(Records from a dataset)
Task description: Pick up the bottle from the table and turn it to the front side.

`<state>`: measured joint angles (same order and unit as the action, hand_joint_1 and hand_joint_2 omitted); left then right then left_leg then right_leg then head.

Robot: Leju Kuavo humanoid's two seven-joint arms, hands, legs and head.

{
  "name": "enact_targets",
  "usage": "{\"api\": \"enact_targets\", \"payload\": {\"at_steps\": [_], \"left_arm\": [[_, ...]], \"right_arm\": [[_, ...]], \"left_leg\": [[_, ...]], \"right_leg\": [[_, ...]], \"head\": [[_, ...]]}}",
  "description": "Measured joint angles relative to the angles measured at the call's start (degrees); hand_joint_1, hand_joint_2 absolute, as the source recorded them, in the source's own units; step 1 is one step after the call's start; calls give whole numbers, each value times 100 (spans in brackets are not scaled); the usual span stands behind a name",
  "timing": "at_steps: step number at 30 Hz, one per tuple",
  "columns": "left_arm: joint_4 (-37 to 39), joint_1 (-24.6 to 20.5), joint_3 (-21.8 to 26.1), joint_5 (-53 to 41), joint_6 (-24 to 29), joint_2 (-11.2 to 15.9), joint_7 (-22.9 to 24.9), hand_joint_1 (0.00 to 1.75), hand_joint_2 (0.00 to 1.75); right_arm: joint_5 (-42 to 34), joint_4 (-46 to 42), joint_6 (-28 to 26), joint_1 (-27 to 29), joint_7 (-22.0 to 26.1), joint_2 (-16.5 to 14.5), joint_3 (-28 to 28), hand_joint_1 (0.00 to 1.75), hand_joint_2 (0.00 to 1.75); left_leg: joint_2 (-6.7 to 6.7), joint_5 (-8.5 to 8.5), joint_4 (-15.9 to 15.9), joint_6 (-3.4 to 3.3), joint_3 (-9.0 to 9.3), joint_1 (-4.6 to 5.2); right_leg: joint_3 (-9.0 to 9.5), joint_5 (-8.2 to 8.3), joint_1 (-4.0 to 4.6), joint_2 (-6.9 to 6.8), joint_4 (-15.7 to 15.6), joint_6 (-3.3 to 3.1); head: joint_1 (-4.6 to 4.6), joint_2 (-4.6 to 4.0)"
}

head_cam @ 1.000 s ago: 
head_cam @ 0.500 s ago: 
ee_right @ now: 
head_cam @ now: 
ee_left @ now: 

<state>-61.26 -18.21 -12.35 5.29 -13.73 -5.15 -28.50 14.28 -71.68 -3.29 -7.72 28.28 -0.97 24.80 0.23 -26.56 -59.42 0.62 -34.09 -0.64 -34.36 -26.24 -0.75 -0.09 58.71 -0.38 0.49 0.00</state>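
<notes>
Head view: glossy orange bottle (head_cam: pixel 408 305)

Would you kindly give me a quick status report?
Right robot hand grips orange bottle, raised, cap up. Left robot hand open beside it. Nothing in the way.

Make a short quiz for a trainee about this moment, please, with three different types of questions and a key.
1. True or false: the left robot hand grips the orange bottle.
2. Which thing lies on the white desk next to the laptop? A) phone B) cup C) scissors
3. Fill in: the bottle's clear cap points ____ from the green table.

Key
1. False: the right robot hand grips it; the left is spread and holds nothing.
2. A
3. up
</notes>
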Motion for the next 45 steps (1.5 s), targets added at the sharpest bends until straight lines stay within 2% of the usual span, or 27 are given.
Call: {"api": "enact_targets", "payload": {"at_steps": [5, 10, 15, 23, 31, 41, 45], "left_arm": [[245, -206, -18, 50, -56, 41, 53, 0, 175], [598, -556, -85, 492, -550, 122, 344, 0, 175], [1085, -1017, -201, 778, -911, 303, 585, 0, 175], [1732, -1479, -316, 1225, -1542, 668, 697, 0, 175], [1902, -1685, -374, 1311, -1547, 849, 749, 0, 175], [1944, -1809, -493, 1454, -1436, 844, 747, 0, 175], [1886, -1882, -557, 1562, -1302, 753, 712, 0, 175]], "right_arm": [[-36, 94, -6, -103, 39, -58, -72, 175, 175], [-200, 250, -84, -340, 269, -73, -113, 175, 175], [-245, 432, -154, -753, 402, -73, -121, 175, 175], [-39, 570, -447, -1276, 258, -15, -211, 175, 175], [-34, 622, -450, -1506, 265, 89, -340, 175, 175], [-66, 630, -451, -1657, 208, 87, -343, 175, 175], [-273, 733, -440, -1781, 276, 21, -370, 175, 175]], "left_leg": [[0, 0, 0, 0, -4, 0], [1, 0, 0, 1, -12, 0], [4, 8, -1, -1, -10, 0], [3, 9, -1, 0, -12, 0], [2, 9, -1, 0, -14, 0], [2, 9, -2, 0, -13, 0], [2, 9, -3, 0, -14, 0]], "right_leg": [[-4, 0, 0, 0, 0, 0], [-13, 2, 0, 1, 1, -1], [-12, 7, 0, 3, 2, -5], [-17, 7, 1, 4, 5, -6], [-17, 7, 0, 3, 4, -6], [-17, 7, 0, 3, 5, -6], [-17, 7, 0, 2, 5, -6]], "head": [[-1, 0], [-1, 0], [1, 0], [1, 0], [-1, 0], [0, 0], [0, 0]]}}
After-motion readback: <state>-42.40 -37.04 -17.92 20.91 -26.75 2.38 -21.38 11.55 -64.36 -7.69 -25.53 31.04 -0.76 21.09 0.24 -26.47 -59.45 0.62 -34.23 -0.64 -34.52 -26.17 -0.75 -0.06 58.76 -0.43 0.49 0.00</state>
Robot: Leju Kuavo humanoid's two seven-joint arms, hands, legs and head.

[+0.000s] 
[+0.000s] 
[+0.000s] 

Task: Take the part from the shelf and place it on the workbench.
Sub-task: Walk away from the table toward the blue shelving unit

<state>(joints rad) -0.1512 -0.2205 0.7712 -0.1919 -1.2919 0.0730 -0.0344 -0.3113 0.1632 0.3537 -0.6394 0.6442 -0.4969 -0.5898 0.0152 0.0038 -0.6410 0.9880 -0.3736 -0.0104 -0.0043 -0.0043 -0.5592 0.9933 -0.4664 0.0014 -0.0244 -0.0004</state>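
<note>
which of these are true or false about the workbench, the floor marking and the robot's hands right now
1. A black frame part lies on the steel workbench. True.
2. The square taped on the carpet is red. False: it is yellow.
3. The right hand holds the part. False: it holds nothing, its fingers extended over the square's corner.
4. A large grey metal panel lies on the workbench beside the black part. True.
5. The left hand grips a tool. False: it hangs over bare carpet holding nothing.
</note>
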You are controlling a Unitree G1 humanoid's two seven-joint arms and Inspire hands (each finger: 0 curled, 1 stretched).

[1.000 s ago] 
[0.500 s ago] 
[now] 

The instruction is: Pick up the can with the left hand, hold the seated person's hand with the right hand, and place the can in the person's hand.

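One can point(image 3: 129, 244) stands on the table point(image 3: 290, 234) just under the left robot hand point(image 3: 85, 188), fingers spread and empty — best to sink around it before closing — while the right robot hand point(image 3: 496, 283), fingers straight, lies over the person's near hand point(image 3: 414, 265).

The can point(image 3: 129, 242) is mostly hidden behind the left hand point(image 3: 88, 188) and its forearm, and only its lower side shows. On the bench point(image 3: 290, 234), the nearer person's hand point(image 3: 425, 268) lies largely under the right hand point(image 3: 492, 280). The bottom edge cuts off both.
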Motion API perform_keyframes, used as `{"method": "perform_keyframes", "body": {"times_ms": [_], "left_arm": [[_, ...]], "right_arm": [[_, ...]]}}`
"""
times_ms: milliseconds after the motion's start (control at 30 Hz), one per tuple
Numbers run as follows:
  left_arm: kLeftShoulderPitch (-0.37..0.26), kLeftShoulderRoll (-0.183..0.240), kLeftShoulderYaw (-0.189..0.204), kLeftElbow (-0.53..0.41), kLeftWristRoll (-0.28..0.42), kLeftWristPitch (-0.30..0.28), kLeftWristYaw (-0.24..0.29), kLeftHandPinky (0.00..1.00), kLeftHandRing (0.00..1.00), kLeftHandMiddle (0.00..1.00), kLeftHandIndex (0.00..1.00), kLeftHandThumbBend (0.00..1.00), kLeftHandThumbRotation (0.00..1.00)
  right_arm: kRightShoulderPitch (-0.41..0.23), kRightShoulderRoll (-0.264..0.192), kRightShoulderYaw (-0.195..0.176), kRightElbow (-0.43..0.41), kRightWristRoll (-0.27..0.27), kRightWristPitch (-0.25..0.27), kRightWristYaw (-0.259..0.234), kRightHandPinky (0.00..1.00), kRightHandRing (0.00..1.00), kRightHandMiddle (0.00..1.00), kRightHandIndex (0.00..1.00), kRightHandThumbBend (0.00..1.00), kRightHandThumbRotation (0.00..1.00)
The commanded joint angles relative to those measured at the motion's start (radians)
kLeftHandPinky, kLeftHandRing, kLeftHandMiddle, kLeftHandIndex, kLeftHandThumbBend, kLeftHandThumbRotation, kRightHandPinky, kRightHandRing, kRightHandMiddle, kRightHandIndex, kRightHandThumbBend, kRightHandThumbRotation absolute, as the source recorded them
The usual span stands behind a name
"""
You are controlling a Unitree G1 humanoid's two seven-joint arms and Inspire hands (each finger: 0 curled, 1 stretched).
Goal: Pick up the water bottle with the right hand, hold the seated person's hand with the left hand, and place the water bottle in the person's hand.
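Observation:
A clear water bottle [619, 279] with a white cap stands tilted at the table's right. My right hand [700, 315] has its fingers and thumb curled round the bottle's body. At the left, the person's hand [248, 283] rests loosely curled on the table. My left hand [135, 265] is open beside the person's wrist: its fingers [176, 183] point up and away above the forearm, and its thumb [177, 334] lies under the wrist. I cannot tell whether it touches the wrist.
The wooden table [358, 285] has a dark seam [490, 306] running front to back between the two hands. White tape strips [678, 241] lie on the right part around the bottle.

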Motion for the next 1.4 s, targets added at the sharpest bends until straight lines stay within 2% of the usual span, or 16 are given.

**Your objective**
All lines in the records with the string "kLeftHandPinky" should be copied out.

**Solution to this exercise**
  left_arm: kLeftShoulderPitch (-0.37..0.26), kLeftShoulderRoll (-0.183..0.240), kLeftShoulderYaw (-0.189..0.204), kLeftElbow (-0.53..0.41), kLeftWristRoll (-0.28..0.42), kLeftWristPitch (-0.30..0.28), kLeftWristYaw (-0.24..0.29), kLeftHandPinky (0.00..1.00), kLeftHandRing (0.00..1.00), kLeftHandMiddle (0.00..1.00), kLeftHandIndex (0.00..1.00), kLeftHandThumbBend (0.00..1.00), kLeftHandThumbRotation (0.00..1.00)
kLeftHandPinky, kLeftHandRing, kLeftHandMiddle, kLeftHandIndex, kLeftHandThumbBend, kLeftHandThumbRotation, kRightHandPinky, kRightHandRing, kRightHandMiddle, kRightHandIndex, kRightHandThumbBend, kRightHandThumbRotation absolute, as the source recorded them

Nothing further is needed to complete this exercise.